WHAT YOU ARE ASKED TO DO
From the data, copy out every line in which the word "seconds" appears.

DATA TO PROCESS
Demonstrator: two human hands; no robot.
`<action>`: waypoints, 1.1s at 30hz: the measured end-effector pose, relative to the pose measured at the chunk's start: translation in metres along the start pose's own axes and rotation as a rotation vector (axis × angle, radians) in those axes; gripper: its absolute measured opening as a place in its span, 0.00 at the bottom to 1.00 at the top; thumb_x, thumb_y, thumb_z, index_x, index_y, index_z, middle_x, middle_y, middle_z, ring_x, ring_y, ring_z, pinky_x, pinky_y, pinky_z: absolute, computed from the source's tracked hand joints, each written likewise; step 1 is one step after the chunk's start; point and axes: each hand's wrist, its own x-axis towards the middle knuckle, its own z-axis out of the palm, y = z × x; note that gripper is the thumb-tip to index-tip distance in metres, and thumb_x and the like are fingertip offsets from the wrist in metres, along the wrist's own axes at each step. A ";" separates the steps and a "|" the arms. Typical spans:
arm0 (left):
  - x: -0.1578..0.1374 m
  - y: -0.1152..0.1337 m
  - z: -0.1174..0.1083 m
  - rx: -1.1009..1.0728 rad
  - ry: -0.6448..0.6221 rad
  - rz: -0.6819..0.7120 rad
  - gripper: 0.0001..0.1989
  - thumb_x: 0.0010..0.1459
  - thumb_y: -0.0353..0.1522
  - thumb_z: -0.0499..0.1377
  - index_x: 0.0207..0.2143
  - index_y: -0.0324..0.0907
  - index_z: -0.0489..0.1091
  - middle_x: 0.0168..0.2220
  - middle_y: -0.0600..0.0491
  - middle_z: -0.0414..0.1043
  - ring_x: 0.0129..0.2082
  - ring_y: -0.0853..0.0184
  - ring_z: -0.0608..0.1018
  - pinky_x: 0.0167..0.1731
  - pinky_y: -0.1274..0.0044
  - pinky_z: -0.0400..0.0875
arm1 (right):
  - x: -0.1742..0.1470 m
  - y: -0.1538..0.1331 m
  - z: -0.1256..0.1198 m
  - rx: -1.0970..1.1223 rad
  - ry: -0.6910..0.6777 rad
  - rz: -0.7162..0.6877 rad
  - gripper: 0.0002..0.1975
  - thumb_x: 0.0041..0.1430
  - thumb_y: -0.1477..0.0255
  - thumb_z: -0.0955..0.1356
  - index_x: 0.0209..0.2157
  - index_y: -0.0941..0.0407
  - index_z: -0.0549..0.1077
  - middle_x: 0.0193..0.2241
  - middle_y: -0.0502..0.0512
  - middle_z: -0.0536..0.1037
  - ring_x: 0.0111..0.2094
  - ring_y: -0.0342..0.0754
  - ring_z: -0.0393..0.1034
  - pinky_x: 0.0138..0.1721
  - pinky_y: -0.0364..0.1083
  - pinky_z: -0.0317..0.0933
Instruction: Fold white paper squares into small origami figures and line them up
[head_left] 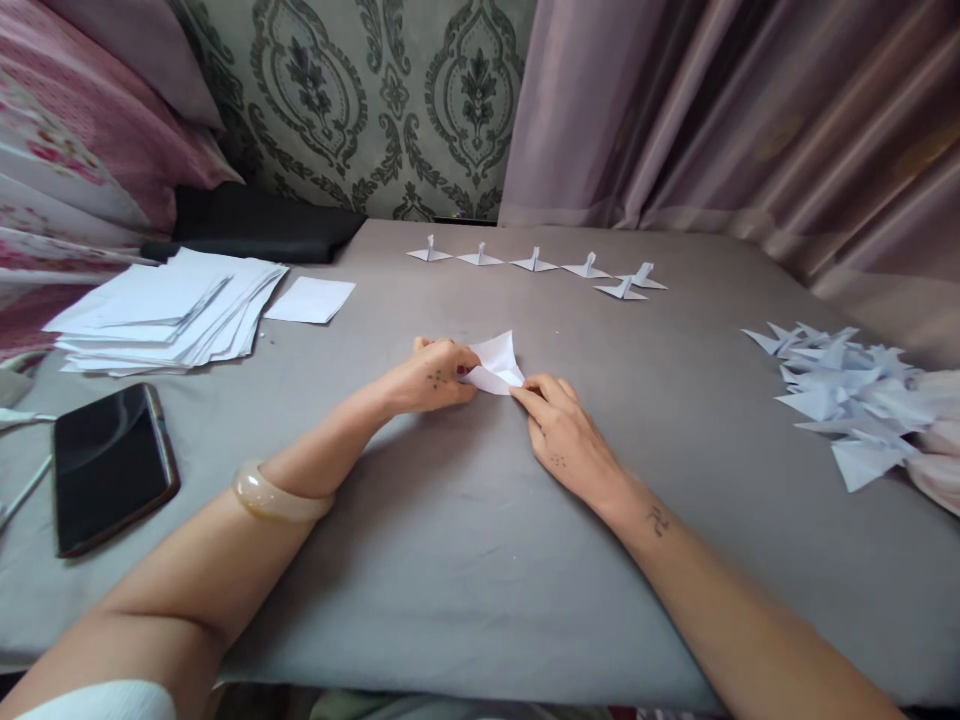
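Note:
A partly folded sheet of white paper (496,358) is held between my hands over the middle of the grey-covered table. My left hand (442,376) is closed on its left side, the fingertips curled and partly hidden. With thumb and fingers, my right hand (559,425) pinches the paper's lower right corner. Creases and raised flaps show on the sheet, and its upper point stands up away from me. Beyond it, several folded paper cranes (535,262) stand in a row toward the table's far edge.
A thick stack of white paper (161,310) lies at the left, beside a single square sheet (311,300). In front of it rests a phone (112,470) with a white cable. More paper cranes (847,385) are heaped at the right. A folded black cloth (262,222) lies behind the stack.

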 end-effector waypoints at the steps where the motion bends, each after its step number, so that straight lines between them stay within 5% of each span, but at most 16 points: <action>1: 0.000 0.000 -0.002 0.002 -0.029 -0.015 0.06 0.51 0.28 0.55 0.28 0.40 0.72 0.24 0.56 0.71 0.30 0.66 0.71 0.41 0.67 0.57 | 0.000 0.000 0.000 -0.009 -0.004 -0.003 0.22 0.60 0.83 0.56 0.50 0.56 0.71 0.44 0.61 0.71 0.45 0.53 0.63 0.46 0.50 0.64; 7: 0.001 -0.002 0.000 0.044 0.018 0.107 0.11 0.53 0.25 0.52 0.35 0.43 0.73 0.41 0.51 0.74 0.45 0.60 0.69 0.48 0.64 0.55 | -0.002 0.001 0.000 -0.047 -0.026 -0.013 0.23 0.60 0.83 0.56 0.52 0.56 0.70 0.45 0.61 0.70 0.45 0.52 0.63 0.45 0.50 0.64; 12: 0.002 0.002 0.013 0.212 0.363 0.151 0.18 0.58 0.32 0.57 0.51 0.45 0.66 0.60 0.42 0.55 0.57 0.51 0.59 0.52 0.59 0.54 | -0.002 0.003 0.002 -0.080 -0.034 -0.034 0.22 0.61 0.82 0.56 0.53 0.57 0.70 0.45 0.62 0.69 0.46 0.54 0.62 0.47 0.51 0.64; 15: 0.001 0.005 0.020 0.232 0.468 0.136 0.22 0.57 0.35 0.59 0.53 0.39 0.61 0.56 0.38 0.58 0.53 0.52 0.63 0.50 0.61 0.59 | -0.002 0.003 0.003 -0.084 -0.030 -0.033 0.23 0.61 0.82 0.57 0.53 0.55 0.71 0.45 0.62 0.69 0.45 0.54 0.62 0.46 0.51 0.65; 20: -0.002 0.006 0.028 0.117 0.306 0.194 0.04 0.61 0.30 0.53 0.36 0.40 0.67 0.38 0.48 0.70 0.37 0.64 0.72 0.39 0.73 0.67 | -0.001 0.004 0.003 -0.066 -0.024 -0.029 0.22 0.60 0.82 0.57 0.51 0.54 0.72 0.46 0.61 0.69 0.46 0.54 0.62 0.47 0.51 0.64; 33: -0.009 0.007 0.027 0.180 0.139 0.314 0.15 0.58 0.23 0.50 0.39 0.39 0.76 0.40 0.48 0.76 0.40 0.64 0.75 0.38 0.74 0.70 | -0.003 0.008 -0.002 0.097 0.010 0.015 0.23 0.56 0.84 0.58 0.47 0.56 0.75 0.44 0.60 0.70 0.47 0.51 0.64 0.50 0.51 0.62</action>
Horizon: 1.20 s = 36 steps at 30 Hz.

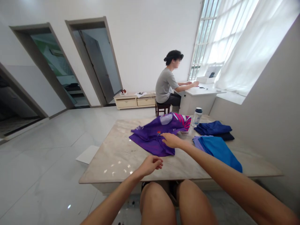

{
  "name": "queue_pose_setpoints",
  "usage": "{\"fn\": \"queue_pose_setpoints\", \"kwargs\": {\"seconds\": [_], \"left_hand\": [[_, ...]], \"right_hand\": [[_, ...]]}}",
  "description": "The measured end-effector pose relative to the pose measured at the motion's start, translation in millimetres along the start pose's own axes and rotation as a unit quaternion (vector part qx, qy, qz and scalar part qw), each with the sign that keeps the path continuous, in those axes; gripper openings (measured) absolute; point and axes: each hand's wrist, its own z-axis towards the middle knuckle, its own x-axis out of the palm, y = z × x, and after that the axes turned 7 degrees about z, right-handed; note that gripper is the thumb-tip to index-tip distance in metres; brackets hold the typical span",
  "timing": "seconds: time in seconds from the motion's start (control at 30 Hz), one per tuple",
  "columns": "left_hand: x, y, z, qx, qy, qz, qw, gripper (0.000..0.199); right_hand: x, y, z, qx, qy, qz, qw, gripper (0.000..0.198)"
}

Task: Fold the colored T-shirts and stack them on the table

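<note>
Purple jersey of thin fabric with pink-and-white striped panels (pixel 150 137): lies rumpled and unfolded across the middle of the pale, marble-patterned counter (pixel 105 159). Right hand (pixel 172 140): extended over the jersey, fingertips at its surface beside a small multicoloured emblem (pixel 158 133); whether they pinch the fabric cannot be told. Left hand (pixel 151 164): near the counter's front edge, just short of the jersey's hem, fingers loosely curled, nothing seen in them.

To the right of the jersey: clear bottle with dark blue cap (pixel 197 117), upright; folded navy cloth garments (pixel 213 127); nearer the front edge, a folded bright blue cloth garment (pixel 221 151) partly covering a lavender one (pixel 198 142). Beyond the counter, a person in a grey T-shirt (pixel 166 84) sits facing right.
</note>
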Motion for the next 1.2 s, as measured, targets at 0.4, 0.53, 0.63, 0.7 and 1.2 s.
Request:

RESPONSE BELOW
  "usage": "{\"fn\": \"queue_pose_setpoints\", \"kwargs\": {\"seconds\": [_], \"left_hand\": [[_, ...]], \"right_hand\": [[_, ...]]}}",
  "timing": "seconds: time in seconds from the motion's start (control at 30 Hz), one per tuple",

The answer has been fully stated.